What the exercise asks:
Find the string "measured" in the listing below and return each line it appears in.

Dataset section:
::::::::::

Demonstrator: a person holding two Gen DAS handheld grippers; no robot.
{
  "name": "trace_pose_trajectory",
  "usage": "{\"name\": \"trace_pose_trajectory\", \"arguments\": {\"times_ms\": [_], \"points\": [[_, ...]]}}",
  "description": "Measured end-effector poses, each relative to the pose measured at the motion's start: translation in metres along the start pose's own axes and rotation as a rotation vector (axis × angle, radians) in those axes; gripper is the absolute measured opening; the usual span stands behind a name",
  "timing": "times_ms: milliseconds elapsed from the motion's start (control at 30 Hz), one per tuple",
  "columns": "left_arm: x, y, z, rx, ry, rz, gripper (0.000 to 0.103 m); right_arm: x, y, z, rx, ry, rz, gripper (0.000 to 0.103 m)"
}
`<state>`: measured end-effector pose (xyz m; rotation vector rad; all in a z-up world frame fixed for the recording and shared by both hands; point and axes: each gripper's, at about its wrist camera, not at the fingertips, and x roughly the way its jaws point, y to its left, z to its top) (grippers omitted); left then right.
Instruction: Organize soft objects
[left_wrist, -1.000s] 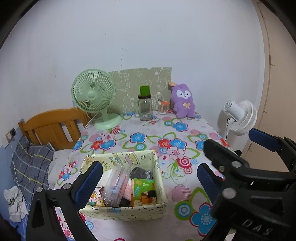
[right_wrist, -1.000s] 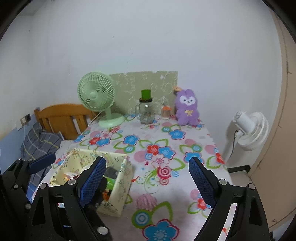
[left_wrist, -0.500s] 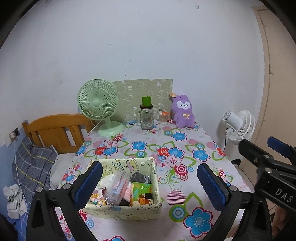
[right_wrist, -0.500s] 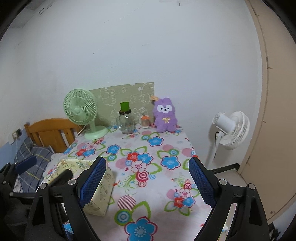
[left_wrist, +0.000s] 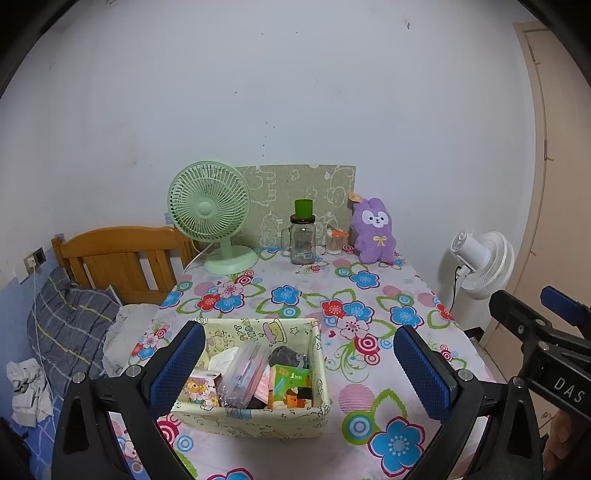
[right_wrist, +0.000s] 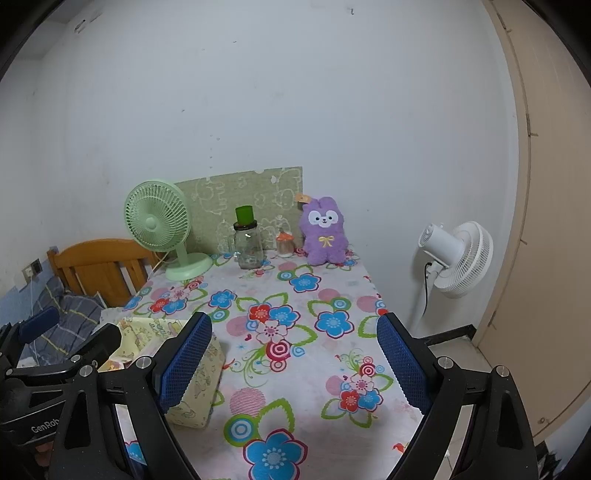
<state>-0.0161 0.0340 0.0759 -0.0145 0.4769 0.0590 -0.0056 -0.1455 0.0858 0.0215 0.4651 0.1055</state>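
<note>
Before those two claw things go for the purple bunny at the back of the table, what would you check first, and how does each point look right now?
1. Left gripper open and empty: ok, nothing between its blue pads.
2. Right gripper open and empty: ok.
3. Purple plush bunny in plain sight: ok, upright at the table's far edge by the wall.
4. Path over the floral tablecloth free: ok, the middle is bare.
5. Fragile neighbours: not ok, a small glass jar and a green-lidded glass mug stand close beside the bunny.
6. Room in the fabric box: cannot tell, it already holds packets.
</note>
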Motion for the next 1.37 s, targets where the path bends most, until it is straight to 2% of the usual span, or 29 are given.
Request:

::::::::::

Task result:
  "description": "Measured end-effector poses, each relative to the pose measured at the motion's start: translation in metres along the start pose's own axes and rotation as a rotation vector (axis × angle, radians) in those axes; gripper is the absolute measured opening; the usual span stands behind a name",
`<state>`: measured end-effector pose (xyz m; rotation vector rad; all in a z-up world frame fixed for the recording and shared by both hands; point and axes: each gripper's, at about its wrist camera, not at the fingertips, and x roughly the way its jaws point, y to its left, z to its top) (grippers omitted); left then right.

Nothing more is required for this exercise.